19 abril 2021 15:26

Teorema del límite central (CLT)

¿Qué es el teorema del límite central (CLT)?

En el estudio de la teoría de la probabilidad, el teorema del límite central (CLT) establece que la distribución de la muestra se aproxima a una distribución normal (también conocida como «curva de campana») a medida que el tamaño de la muestra aumenta, asumiendo que todas las muestras son idénticas en tamaño, e independientemente de la forma de distribución de la población.

Dicho de otra manera, CLT es una teoría estadística que establece que dado un tamaño de muestra suficientemente grande de una población con un nivel finito de varianza, la media de todas las muestras de la misma población será aproximadamente igual a la media de la población. Además, todas las muestras seguirán un patrón de distribución normal aproximado, siendo todas las varianzas aproximadamente iguales a la varianza de la población, dividida por el tamaño de cada muestra.

Conclusiones clave

  • El teorema del límite central (CLT) establece que la distribución de las medias muestrales se aproxima a una distribución normal a medida que aumenta el tamaño de la muestra.
  • Los tamaños de muestra iguales o superiores a 30 se consideran suficientes para que el CLT se mantenga.
  • Un aspecto clave de CLT es que el promedio de las medias de la muestra y las desviaciones estándar serán iguales a la media y la desviación estándar de la población.
  • Un tamaño de muestra suficientemente grande puede predecir con precisión las características de una población.

Aunque este concepto fue desarrollado por primera vez por Abraham de Moivre en 1733, no fue nombrado formalmente hasta 1930, cuando el célebre matemático húngaro George Polya lo denominó oficialmente el Teorema del límite central.1

Comprensión del teorema del límite central (CLT)

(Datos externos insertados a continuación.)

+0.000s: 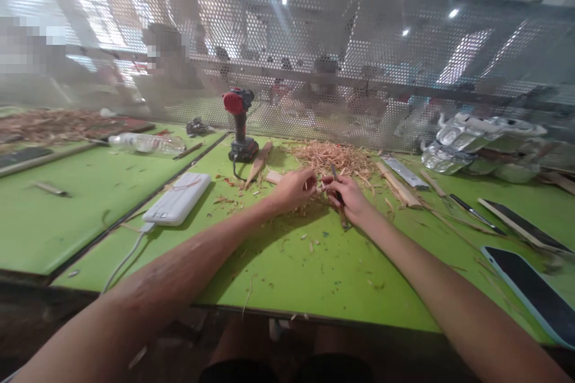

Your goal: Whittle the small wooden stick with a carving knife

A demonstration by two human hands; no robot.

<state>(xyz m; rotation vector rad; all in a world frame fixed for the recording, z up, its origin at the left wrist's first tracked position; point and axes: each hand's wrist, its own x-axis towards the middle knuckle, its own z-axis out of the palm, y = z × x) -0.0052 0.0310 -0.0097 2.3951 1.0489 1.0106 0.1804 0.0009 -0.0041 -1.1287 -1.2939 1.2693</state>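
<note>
Over the middle of the green table, my left hand (294,190) is closed, its fingertips pinched close to those of the other hand. A tiny pale piece (321,187) shows between the hands, too small to name; what the left fingers hold is mostly hidden. My right hand (351,197) is wrapped round a slim carving knife (344,218), whose dark upper end sticks up above the fingers and whose lower end points down at the table. Just behind the left hand lies a flat pale wood piece (273,177). A heap of wood shavings (335,157) lies beyond both hands.
A red and black cordless drill (240,125) stands upright at the back. A white power bank (178,198) with a cable lies left. Rightward are wood strips (399,184), a pen-like tool (477,214), a phone (532,293) and wrapped bottles (483,143). Perforated mesh (287,72) closes the back.
</note>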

Según el teorema del límite central, la media de una muestra de datos estará más cerca de la media de la población general en cuestión, a medida que aumenta el tamaño de la muestra, a pesar de la distribución real de los datos. En otras palabras, los datos son precisos si la distribución es normal o aberrante.

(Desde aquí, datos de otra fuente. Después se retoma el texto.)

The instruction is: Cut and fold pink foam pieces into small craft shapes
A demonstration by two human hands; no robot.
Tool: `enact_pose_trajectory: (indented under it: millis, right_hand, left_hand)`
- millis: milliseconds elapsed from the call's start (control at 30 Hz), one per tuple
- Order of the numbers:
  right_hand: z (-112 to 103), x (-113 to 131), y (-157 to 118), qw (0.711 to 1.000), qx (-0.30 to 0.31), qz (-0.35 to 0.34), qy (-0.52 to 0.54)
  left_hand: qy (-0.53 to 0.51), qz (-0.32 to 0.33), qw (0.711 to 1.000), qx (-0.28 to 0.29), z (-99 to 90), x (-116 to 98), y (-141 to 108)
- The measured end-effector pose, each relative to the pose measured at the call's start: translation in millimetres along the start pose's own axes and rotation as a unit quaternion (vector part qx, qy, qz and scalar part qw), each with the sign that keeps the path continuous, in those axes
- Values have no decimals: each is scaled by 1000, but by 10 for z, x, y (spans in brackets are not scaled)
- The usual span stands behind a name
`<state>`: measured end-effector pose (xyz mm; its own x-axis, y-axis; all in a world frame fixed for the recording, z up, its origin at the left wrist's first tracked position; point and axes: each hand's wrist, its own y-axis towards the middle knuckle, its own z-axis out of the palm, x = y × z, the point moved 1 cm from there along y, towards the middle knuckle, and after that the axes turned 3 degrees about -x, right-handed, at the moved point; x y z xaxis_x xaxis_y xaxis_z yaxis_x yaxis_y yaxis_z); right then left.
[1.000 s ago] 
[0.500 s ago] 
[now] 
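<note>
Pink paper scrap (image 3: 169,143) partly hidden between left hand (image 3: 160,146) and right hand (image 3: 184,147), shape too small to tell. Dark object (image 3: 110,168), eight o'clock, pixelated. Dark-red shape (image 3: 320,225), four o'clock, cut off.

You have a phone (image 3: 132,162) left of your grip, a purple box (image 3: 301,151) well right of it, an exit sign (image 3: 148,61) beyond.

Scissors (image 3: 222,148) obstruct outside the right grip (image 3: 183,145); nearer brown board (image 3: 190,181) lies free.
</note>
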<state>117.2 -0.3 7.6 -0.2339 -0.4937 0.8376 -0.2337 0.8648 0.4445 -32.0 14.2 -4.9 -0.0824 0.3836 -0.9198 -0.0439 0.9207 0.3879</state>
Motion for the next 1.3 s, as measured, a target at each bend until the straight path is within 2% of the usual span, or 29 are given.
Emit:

Como regla general, los tamaños de muestra iguales o superiores a 30 se consideran suficientes para que se mantenga el CLT, lo que significa que la distribución de las medias muestrales se distribuye de manera bastante normal. Por lo tanto, cuantas más muestras se tomen, más los resultados graficados tomarán la forma de una distribución normal.

El teorema del límite central presenta un fenómeno en el que el promedio de las medias muestrales y las desviaciones estándar son iguales a la media y la desviación estándar de la población, lo que es extremadamente útil para predecir con precisión las características de las poblaciones.

El teorema del límite central en finanzas

El CLT es útil cuando se examinan los rendimientos de una acción individual o índices más amplios, porque el análisis es simple, debido a la relativa facilidad de generar los datos financieros necesarios. En consecuencia, los inversores de todo tipo confían en el CLT para analizar la rentabilidad de las acciones, construir carteras y gestionar el riesgo.

Digamos, por ejemplo, que un inversor desea analizar el rendimiento general de un índice bursátil que comprende 1000 acciones. En este escenario, ese inversor puede simplemente estudiar una muestra aleatoria de acciones para cultivar los rendimientos estimados del índice total. Se deben muestrear al menos 30 acciones seleccionadas al azar, en varios sectores, para que se mantenga el teorema del límite central. Además, las acciones previamente seleccionadas deben intercambiarse con diferentes nombres, para ayudar a eliminar el sesgo.